Filme prova que o gênero terror vem ganhando cada vez mais força 

Atualmente, nenhum gênero tem nos brindado com filmes tão interessantes e criativos como o terror. Vide títulos como Invocação do Mal (2013), Sob a Pele (2013), The Babadook (2014), A Corrente do Mal (2014) e Boa Noite, Mamãe (2014). A Bruxa, longa de estreia de Roger Eggers, não foge dessa tendência. Em comum com seus pares, o filme aposta no clima de tensão e sugestão em detrimento dos sustos ou gore (melecas em geral ou sangue em profusão), mas vai além ao se esmerar na recriação quase obsessiva da época em que se passa: a Nova Inglaterra (EUA) do século XVII. Tanto que tem seus diálogos falados em inglês arcaico.

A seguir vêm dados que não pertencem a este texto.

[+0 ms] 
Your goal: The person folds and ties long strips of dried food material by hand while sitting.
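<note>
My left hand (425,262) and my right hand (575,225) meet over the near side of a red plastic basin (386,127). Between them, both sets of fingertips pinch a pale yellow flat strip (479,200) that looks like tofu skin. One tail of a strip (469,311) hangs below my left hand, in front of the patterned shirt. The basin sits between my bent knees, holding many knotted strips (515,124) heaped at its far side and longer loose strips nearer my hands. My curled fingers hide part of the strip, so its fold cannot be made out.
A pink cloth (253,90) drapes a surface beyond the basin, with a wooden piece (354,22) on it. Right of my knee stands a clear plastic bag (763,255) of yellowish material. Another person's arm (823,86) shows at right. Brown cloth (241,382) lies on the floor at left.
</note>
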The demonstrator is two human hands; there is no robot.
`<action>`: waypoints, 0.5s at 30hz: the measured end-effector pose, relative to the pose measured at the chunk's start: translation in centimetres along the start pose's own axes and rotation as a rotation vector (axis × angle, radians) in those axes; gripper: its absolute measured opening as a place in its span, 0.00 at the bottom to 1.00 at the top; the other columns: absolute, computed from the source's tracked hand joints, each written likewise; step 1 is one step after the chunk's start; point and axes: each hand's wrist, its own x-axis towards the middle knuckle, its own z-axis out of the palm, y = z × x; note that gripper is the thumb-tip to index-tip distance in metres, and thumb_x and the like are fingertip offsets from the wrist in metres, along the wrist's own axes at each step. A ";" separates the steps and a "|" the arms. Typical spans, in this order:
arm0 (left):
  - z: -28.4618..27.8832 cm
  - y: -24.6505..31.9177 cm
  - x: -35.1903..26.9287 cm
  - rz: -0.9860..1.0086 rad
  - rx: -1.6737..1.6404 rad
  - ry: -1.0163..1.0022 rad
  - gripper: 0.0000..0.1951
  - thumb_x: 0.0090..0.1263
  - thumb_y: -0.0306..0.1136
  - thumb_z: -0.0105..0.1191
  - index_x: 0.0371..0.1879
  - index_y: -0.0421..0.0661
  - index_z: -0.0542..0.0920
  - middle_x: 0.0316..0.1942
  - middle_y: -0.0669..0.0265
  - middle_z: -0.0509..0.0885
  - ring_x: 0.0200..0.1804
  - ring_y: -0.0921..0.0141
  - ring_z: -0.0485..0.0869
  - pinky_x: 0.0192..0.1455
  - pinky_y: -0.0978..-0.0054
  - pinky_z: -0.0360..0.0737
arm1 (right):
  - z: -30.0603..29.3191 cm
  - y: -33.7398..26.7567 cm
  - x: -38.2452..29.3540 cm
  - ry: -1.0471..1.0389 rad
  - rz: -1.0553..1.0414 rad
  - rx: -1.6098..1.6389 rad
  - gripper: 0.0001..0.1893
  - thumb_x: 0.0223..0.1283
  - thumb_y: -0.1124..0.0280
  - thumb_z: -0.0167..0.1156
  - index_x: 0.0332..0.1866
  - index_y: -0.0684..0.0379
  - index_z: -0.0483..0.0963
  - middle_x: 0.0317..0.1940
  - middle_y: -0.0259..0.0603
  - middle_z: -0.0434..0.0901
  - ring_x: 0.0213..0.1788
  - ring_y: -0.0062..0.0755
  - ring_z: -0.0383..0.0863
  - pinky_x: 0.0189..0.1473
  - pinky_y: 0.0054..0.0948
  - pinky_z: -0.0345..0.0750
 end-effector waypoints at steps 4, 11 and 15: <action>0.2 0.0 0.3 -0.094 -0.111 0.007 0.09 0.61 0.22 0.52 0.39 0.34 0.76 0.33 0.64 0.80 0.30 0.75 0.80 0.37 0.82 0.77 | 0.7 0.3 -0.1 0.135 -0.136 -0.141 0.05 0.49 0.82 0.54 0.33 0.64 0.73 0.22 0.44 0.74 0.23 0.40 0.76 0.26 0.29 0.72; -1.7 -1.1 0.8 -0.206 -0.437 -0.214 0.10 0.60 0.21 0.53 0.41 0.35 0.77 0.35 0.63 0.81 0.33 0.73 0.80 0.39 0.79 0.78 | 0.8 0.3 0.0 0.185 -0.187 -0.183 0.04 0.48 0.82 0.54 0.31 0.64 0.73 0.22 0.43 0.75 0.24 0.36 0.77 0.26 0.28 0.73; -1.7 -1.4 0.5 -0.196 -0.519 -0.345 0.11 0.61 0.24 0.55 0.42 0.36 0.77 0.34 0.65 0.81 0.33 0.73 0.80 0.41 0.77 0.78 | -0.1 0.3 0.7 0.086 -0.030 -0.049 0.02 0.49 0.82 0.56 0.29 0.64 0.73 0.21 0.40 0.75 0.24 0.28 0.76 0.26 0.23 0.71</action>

Por diferenças em questões religiosas, o puritano William (Ralph Ineson) é banido de sua comunidade e leva sua família para viver em uma clareira bem próxima a uma floresta. Lá, ele, sua esposa Katherine (Kate Dickie) e seus cinco filhos precisam sobreviver sozinhos em um ambiente selvagem e de atmosfera maligna. Mas o mal começa logo a se manifestar quando a adolescente Thomasin (Anya Taylor-Joy) perde, de forma misteriosa, o bebê da família. Ela passa a sofrer acusações de seus próprios pais, que passam a suspeitar que ela seja uma bruxa. Ainda mais quando os gêmeos Mercy (Ellie Grainger) e Jonas (Lucas Dawson) passam a sofrer de uma estranha enfermidade.

Com seu suspense psicológico/histórico de precisão cirúrgica, A Bruxa confirma esse novo fôlego que o gênero ganhou nos últimos anos. Principalmente com as produções independentes, que se desvencilharam das fórmulas desgastadas dos grandes estúdios para voltar a colocar o terror no seu devido lugar, ou seja, o ambiente ideal para a liberdade criativa no cinema.